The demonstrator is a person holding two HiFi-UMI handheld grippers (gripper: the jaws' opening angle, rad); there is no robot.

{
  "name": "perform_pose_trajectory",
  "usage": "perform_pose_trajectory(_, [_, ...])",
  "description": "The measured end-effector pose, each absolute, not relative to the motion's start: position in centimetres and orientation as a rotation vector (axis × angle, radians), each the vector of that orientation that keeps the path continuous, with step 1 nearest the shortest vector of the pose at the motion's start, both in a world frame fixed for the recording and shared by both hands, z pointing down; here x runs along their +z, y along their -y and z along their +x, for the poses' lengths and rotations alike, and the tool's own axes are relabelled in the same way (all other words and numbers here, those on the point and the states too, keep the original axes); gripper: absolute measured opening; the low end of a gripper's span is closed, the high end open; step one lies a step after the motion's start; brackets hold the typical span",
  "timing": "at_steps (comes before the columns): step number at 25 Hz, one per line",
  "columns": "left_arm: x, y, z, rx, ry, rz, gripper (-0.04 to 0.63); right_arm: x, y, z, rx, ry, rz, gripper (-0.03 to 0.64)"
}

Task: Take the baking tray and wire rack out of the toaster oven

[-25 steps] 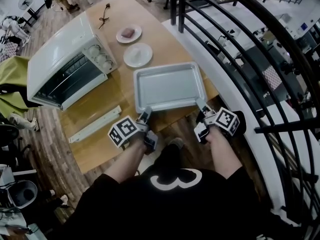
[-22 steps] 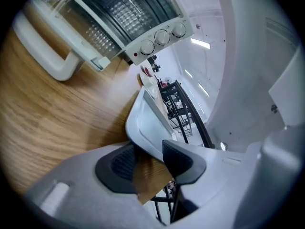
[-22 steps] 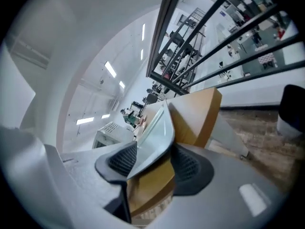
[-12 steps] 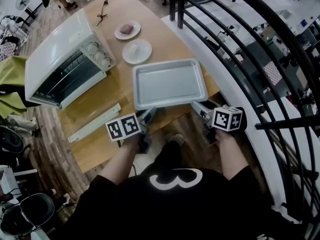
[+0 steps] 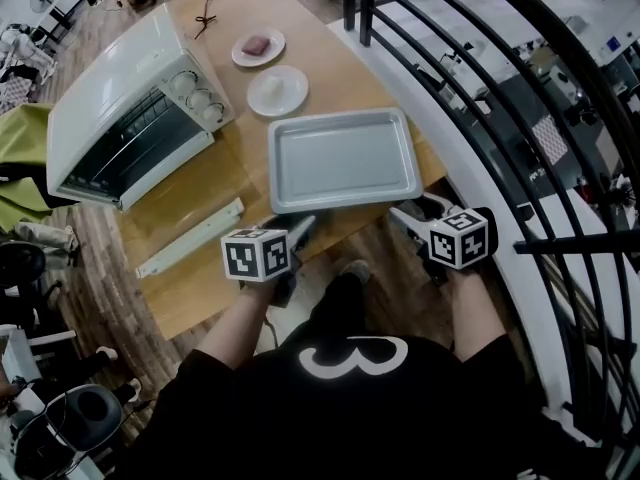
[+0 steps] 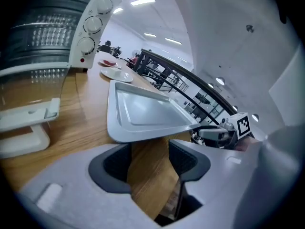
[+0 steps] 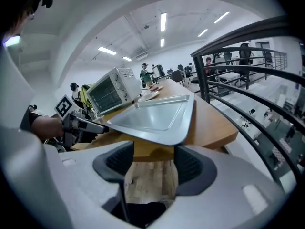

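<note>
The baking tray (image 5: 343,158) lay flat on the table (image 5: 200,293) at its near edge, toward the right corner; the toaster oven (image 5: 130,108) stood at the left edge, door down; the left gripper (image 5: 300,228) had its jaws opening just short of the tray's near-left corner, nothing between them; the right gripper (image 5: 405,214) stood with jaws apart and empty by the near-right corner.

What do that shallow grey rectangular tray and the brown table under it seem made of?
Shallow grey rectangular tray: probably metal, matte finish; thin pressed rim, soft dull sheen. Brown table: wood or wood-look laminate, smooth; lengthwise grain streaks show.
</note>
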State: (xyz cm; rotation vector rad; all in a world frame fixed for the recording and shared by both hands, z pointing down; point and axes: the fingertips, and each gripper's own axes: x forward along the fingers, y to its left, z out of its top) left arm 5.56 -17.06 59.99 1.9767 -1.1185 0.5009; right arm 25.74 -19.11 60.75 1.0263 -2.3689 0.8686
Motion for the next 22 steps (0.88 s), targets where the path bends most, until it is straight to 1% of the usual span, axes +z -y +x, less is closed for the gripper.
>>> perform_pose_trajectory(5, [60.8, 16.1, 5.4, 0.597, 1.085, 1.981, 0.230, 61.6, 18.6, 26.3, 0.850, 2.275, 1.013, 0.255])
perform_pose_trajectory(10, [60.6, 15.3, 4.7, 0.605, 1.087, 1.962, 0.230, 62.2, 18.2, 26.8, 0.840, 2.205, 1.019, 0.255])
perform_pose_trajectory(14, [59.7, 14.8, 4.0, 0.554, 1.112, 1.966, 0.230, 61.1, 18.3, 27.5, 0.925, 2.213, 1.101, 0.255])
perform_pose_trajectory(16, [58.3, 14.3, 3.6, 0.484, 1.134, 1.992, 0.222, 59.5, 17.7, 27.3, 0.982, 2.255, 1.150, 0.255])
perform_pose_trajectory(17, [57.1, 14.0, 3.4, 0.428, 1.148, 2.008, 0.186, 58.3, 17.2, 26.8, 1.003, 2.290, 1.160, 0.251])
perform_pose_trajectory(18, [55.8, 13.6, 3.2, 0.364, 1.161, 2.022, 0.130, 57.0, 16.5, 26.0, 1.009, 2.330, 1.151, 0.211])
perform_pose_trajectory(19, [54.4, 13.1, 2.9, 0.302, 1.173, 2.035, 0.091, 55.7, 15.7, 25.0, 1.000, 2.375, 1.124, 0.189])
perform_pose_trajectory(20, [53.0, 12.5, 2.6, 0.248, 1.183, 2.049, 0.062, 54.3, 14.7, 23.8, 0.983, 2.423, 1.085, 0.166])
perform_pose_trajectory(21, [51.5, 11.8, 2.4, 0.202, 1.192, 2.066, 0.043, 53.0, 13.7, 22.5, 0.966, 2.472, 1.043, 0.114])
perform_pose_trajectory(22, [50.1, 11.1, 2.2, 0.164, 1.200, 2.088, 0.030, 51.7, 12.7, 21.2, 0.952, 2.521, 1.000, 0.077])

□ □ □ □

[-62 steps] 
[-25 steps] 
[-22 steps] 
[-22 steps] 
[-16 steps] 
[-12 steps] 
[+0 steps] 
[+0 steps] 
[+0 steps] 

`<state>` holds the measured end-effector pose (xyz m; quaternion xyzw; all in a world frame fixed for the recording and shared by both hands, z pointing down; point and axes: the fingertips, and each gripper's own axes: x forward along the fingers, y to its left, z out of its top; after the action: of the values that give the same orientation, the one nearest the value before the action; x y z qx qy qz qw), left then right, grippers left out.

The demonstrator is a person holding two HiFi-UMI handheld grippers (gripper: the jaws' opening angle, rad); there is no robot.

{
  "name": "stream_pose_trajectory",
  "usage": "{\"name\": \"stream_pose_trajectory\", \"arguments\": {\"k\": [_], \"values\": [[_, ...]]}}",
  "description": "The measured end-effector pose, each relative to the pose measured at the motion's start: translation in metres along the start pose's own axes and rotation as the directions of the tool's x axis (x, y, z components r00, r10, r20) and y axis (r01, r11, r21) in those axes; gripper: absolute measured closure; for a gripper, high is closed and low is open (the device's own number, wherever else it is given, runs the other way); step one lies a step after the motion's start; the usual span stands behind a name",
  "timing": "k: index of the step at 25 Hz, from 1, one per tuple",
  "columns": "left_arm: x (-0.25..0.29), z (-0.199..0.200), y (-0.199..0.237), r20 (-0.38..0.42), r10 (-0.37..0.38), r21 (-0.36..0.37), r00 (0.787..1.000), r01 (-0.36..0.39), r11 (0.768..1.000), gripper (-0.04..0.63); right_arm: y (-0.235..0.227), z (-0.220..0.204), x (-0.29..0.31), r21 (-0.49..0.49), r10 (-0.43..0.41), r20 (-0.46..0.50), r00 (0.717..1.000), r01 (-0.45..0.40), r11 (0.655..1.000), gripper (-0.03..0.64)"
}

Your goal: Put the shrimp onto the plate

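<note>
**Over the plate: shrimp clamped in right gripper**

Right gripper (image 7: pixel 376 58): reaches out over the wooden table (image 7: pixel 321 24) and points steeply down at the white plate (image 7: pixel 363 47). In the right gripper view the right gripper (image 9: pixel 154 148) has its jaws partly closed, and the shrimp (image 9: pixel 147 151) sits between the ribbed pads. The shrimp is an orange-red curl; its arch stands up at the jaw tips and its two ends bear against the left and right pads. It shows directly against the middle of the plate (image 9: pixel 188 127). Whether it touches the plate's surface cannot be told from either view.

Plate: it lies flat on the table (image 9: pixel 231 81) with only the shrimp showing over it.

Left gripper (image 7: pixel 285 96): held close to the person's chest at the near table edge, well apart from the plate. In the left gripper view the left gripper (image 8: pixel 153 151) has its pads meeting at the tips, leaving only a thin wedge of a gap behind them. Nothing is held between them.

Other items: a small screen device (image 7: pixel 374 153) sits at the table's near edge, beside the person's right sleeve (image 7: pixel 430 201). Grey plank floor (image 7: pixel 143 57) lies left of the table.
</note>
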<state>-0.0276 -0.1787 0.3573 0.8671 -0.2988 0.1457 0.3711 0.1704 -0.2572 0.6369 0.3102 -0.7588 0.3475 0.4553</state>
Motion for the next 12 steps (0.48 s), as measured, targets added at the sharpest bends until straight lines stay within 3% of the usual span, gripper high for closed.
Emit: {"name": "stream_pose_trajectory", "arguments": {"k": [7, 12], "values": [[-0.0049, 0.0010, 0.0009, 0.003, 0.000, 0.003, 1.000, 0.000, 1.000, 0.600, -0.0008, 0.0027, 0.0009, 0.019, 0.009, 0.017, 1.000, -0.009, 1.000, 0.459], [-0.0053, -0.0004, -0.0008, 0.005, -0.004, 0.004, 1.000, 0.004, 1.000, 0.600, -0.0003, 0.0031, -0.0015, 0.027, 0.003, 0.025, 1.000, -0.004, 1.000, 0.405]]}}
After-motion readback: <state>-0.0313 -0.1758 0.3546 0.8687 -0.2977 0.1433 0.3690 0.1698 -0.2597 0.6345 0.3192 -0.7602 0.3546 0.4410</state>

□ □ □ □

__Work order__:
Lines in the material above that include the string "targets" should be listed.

__Output__:
Motion for the next 22 steps (0.88 s), targets where the path bends most, until it is straight to 1% of the usual span, axes +z -y +x, less is closed for the gripper.
Motion for the next 12 steps (0.48 s), as measured, targets added at the sharpest bends until straight lines stay within 3% of the usual span, gripper high for closed.

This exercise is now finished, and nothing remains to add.